These days it is nothing out of the ordinary for students to accumulate large debts. For almost 30 years preceding 2015, this was different. In 2015, the Dutch government put an end to the largely disliked basic grant. A story about hard cutbacks and wondrous promises. ‘The situation completely exploded that evening.’
Beaten, disappointed, and mostly dead tired. After months of meetings, protests and discussions, and after a tense debate lasting almost 14 hours at the Binnenhof (seat of Government) the decision was taken at 23:37 on 20 January 2015 to abolish the basic grant once and for all. It would be replaced by a sociaal leenstelsel, an income contingent student loan. The Chair of the House of Representatives, Ankie Broekers-Knol, declared ‘I conclude that this bill is passed by 36 to 29 votes.’
‘We were at the Binnenhof very early that morning, with representatives of students and school pupils to watch everything that was happening from the public tribune,’ says the then Chair of the Landelijke Studentenvakbond (the Dutch Student Union, LSVb) Tom Hoven, currently spokesperson at the Rijksdienst voor Ondernemend Nederland (Netherlands Enterprise Agency). ‘The debate was not a foregone conclusion even though we knew that we were starting with a significant disadvantage. I know for sure that we, the civil servants who were involved, and the Minister of Education were very nervous about what would transpire. Afterwards, I finally fell asleep in a hostel in The Hague at three o’clock in the morning tossing and turning from tension and disappointment.’
Five years later, Andrej Josic, who was then involved in the Landelijk Aktie Komitee Scholieren (LAKS, national pupils action group) remembers the disappointment as if it was yesterday. The basic grant was abolished. But was that disappointment really about the scrapping of the basic grant? ‘To me the biggest shame was that the period of closely following the debates and discussions with the Ministry and Members of Parliament came to an abrupt end. We had travelled endlessly around the Amsterdam, The Hague, Utrecht triangle for meetings. We had frequent meetings with the unions in a fast food chain at the Binnenhof. Imagine, at 17 years old I had direct contact with the Chair of the House of Representatives, Anouschka Miltenburg, and had the mobile phone numbers of a lot of politicians. We were even allowed to read some of the papers before they were discussed in the House of Representatives. It was very impressive.’

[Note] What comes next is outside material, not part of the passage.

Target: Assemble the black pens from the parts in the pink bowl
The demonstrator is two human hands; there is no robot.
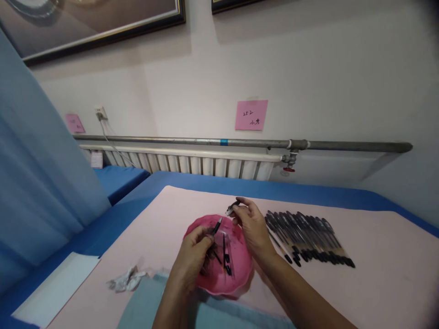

A few months before this, Josic, on behalf of LAKS, was seated at a table with the then Minister of Education Jet Bussemaker, when the unions were permitted to see the proposal for the loan system before it was sent to the House of Representatives. ‘I was there on my own. Really stupid as I had never seen a parliamentary bill before. It was a pile of papers full of legal terms and interest rate calculations. Now I would be able to read it, but at the time I looked raptly at Bussemaker, opposite me. When I was asked for my response, I said “I am in full agreement with the LSVb”. That seemed to be the best answer.’
Tom Hoven used the same meeting to invite the Minister for the demonstration against the loan system on the Malieveld on 14 November 2014. The student of Biological and Medical Laboratory Research at Nijmegen University walked over to his Eastpak rucksack, took out the A4 invitation, and laid it in front of the Minister. A civil servant asked if he did not first want to read the bill. His answer was ‘No, I don’t believe it is necessary.’ Hoven firmly believed that the income contingent loan scheme would be detrimental to future students. ‘We had our doubts for a long time as little was known when the plan was included in the Government agreement in 2012. But right from the start, my biggest concern was saddling young people with huge debts.’
At the school pupils union too there was much discussion about what they should do about that strange new loan system. Josic says that ‘The student unions tried to convince us that it would affect the future of our constituency. In the end, we joined the protests. The first actions were playful and sweet. We sent all Members of Parliament a blue piggy bank. At the time, the main argument against the loan scheme was that a large group of people would not be able to afford to study.’
Delays and suspensions
With hindsight, the action that had the best chance to save the basic grant was far from playful and sweet. The Minister of Education Jet Bussemaker was under time pressure on the proposal for the loan system. Postponement or suspending the planned debate in the House of Representatives at the end of October 2014 could have major consequences.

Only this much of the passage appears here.